Reflets du 11e Neuchâtel International Fantastic Film Festival (NIFFF)

Article mis en ligne le 1er novembre 2011
dernière modification le 31 décembre 2011

par Raymond SCHOLER

Compétition Asiatique
Le nouveau cinéma coréen tenait encore le haut du pavé neuchâtelois avec deux polars d’une intensité peu commune. The Unjust (2010) de Seung-Wan Ryoo oppose un policier et un procureur aux rancœurs surdimensionnées à propos de l’enquête sur un tueur de fillettes. À part le fait que les deux anti-héros sont aussi pourris l’un que l’autre (chacun touchant des défraiements de magnats mafieux de l’immobilier), il est instructif de voir à quel point les supérieurs hiérarchiques de l’administration coréenne distribuent injures, coups de pied et de poing carabinés dans les tibias et autres parties de leurs collaborateurs. Dans nos doux cantons, les tribunaux seraient bloqués en permanence par des procès pour brutalité et harcèlement. Que la violence soit affaire de génétique chez les habitants du Pays du Matin Calme, on n’en doute plus après The Yellow Sea (2010) de Hong-Jin Na, auteur du sublime The Chaser (2008). Gu-Nam, un chauffeur de taxi coréen œuvrant à Yanji City, dans la province chinoise coincée entre la Corée du Nord et la Russie, s’endette au mah-jong pour pouvoir rejoindre sa femme partie travailler à Séoul et dont il est sans nouvelles depuis 6 mois. Un parrain local lui propose de le faire passer en Corée du Sud et même de rembourser ses dettes de jeu. En contrepartie, Gu-Nam devra simplement assassiner sur place un industriel. La première partie de son odyssée se déroule sur la mer Jaune où il rejoint d’autres immigrants clandestins parqués dans la soute d’un chalutier. Il y assiste à des scènes effroyables, comme nous les connaissons de la Méditerranée : à chaque mer son Eldorado, ses trafiquants et leurs victimes. Arrivé en terre promise, il voit ses affaires se gâter : d’abord il se fait prendre de vitesse dans son contrat par un autre tueur, puis il est poursuivi par la police et les gangsters à la fois. Homériques courses-poursuites, règlements de comptes au couteau, massacres à la hache ou à coup d’os ; la sauvagerie de certaines séquences est heureusement désamorcée par l’excès même qui devient nolens volens comique. Mais le ton du film reste imperturbablement noir.

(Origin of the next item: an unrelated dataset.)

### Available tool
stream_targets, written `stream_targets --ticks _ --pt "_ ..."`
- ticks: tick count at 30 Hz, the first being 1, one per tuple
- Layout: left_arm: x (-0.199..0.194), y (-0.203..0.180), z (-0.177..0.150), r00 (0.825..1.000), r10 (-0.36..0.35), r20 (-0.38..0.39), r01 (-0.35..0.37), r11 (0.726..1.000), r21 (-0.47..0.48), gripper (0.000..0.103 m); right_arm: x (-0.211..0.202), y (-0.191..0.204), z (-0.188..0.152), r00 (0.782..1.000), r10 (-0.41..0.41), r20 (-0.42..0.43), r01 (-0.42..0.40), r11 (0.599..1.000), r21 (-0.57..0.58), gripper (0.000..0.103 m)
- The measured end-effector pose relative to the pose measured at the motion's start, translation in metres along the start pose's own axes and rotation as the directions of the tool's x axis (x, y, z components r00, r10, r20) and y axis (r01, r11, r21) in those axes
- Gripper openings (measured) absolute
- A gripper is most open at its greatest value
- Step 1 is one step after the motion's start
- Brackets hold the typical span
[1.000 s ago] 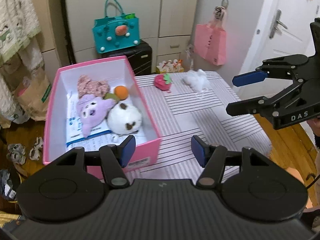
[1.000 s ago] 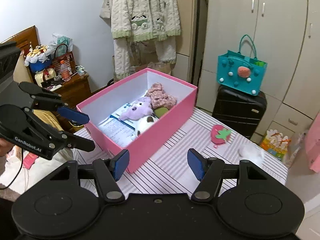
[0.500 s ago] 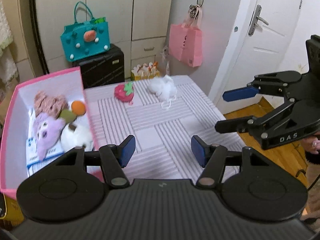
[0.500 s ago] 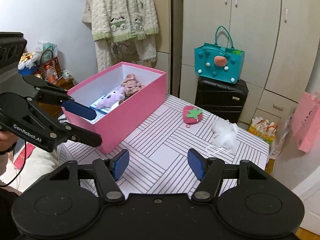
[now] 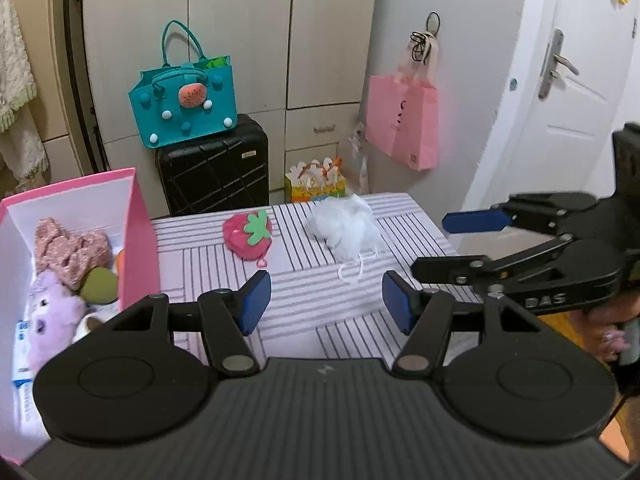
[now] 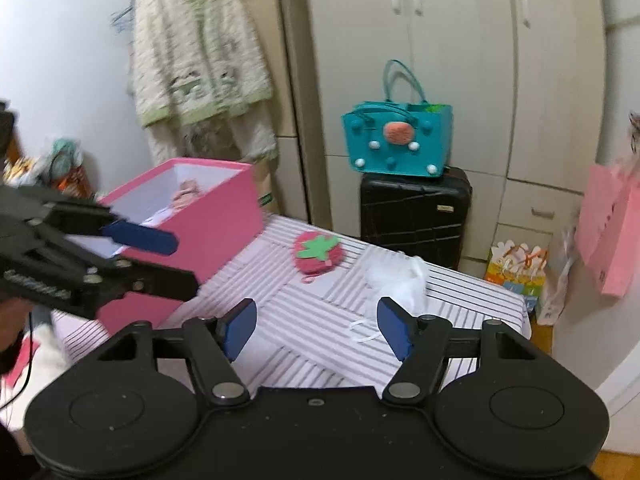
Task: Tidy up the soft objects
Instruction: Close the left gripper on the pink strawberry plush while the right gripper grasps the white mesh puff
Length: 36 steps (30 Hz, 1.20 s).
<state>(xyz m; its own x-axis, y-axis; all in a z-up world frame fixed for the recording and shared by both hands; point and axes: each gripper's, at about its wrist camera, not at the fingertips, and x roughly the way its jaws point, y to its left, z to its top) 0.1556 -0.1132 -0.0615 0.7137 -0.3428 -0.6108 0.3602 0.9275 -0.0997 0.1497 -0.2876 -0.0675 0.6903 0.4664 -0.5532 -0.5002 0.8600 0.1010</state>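
Observation:
A pink strawberry plush [image 5: 248,235] [image 6: 318,255] and a white fluffy item [image 5: 347,231] [image 6: 396,276] with thin white loops lie on the striped table [image 5: 320,332]. A pink box [image 5: 138,236] [image 6: 208,224] at the left holds a purple plush [image 5: 50,320], a pink floral piece [image 5: 68,252] and other soft toys. My left gripper [image 5: 326,306] is open and empty above the table's near part. My right gripper [image 6: 316,328] is open and empty, short of the white item. Each gripper shows in the other's view, the right [image 5: 440,244] and the left [image 6: 172,258].
A black suitcase [image 5: 212,168] with a teal bag [image 5: 182,104] on top stands behind the table. A pink bag [image 5: 402,124] hangs at the right by a white door. A small colourful gift bag [image 5: 316,184] sits on the floor. A sweater [image 6: 200,60] hangs at the left.
Both grippers have swung right, away from the pink box, and moved closer to the strawberry plush and the white item. Both stayed open and empty.

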Motion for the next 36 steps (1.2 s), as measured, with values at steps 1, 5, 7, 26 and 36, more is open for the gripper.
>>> stream_targets --ticks 1,5,7,26,36 --pt "0.007 0.0 0.0 1.0 0.006 0.003 -0.006 1.0 -0.005 0.061 0.007 -0.007 -0.003 1.0 -0.008 0.004 0.008 1.0 0.007 0.072" --pt "0.039 0.001 0.002 0.999 0.053 0.004 -0.053 0.998 -0.016 0.061 0.035 -0.03 -0.009 0.999 -0.034 0.013 0.034 0.999 0.036 0.072" --pt "0.054 0.003 0.002 0.996 0.088 0.0 -0.088 0.996 -0.026 0.061 0.046 -0.037 -0.012 0.999 -0.044 0.013 0.044 0.999 0.027 0.072" --pt "0.155 0.04 0.023 0.95 0.307 -0.061 -0.313 0.934 -0.169 0.061 0.122 -0.063 -0.004 1.0 0.009 -0.024 -0.009 1.0 -0.004 0.08" --pt "0.193 0.027 0.024 0.915 0.389 -0.106 -0.399 0.912 -0.1 0.061 0.138 -0.067 -0.005 0.998 -0.008 -0.065 0.008 1.0 -0.006 0.057"
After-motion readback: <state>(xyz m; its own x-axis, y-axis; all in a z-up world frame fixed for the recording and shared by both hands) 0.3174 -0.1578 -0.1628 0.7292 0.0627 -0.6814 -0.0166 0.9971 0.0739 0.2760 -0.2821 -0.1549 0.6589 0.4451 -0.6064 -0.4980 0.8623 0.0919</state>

« The Yellow Sea » de Hong-Jin Na

Quels démons ces cinéastes exorcisent-ils donc ? Heureusement qu’il y avait comme antidote le dernier moyen métrage de Chan-Wook Park, Night Fishing (2011), réalisé conjointement avec son frère Chan-Kyong Park. Un pêcheur trouve dans ses filets une jeune femme qui commence à lui parler de sa fille défunte : il comprend alors qu’elle est une chamane capable de voyager entre le monde des vivants et celui des morts et il ne sait plus duquel il fait partie. Cette séquence est suivie par une cérémonie funéraire ponctuée par les gestes infiniment élégants et les incantations mélodieuses d’une gracieuse prêtresse. Trouver un joyau d’une telle spiritualité chez l’auteur de Old Boy (2003) fut une des surprises majeures du festival.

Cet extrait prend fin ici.